The number of estimated tables can further be reduced by identifying prototype tables. This strategy was applied to sample sizes of \(100\) and \(200\). For two binary variables, because switching the two categories of either variable or switching the two variables results in predictable changes (e.g., a flip in sign) in the thresholds or correlation, there is no need to analyze every distinct \(2 \times 2\) table. Rather, only one “prototype” table needs to be analyzed. Consider bivariate contingency tables with counts \(n_{00}\), \(n_{01}\), \(n_{10}\), and \(n_{11}\), where the two subscripts indicate the category labels for the first and the second variables. Every table can be turned into a prototype table that satisfies \(n_{00} \geq n_{01} \geq n_{10}\) and \(n_{00} \geq n_{11}\) by switching the categories or the two variables. Once the prototype table is analyzed, the parameter estimates can be modified (e.g., through sign changes or flips of the thresholds) to obtain the estimates for the other seven related tables.

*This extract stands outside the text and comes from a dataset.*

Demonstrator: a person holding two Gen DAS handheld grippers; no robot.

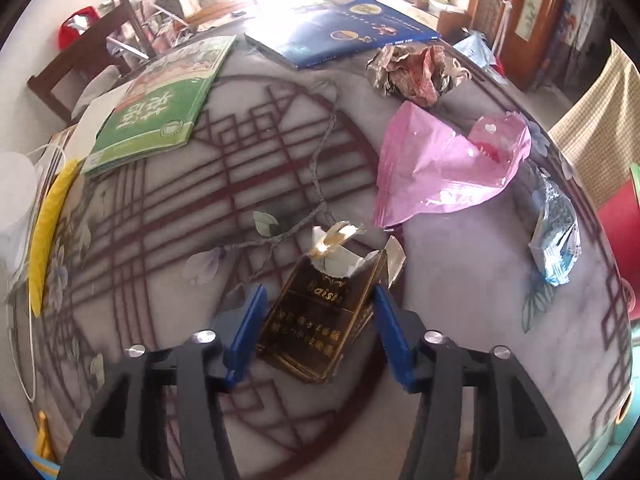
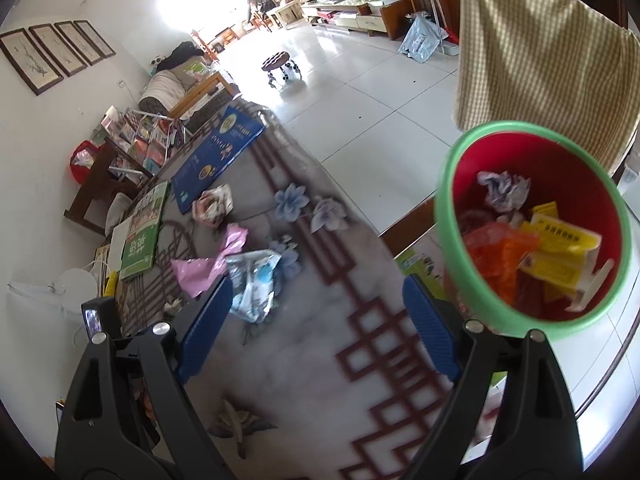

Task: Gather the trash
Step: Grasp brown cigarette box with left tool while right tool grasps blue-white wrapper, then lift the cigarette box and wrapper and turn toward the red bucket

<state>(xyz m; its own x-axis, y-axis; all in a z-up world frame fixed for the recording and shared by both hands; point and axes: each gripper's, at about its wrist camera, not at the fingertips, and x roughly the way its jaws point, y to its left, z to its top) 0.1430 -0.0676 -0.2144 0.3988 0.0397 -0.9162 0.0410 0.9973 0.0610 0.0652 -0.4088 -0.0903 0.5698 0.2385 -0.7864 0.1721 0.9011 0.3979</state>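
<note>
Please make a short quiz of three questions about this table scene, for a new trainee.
1. True or false: the dark torn pack lies between the left gripper fingers.
2. Which wrapper lies nearest the right gripper? A pink bag; B blue-white wrapper; C crumpled paper
3. Fill in: the red bin has a ____ rim.

Key: 1 true; 2 B; 3 green

Between your left gripper's (image 1: pixel 316 320) fingers lies the torn dark cigarette pack (image 1: pixel 316 320) on the patterned round table (image 1: pixel 460 280). Beyond it, rightward, sits the pink plastic bag (image 1: pixel 444 168), the crumpled printed wrapper (image 1: pixel 416 72) behind that. The red green-rimmed bin (image 2: pixel 536 224) stands right of the table.
</note>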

We also simplified the number of conditions by reducing the number of correlations and thresholds considered in the study. Without loss of generality, we only included positive correlations, because changing the order of responses can account for negative correlations. With this approach, half of the possible correlations can be removed from the analysis. For thresholds, we only considered the situation where the first threshold is positive and no less than the absolute value of the second threshold. Consequently, with six different threshold values, the total number of threshold pairs was reduced to 12 from 36. Specifically, there are \(6\times 6 = 36\) ordered pairs. By imposing an ordering (threshold1 \(\geq \) threshold2; with threshold1 \(>\) 0 to avoid symmetric duplicates), (threshold1, threshold2) and (threshold2, threshold1) are treated as the same, leaving \(6\times 5/2\) = 15 unique pairs. Excluding the three same-threshold cases leaves 12. When fully crossing these three factors, a total of 144 conditions (3 sample sizes × 4 correlations × 12 thresholds) were obtained. This is significantly smaller than the number of conditions without reduction, which would have been 864 (3 sample sizes × 8 correlations × 36 thresholds).

Computation

After generating a table, we computed the correlation estimate (\(\hat {\rho }\)) and its standard error for each prototype table through the two-stage procedure using our modified version of the function polychor in the polycor package (Fox, 2022). Moreover, when a non-excluded table contained a zero cell, we did not estimate the uncorrected correlation; instead, we set it to \(1\) or \(-1\) (depending on the location of the zero cell), because these are the theoretical boundary values that maximize the likelihood function at the second stage (see Figure 1). The use of iterative estimation for such tables typically results in a value close to \(1\) or \(-1\) that depends on the optimization package used. These approaches were also used in the later simulations in Study 2 and Study 3.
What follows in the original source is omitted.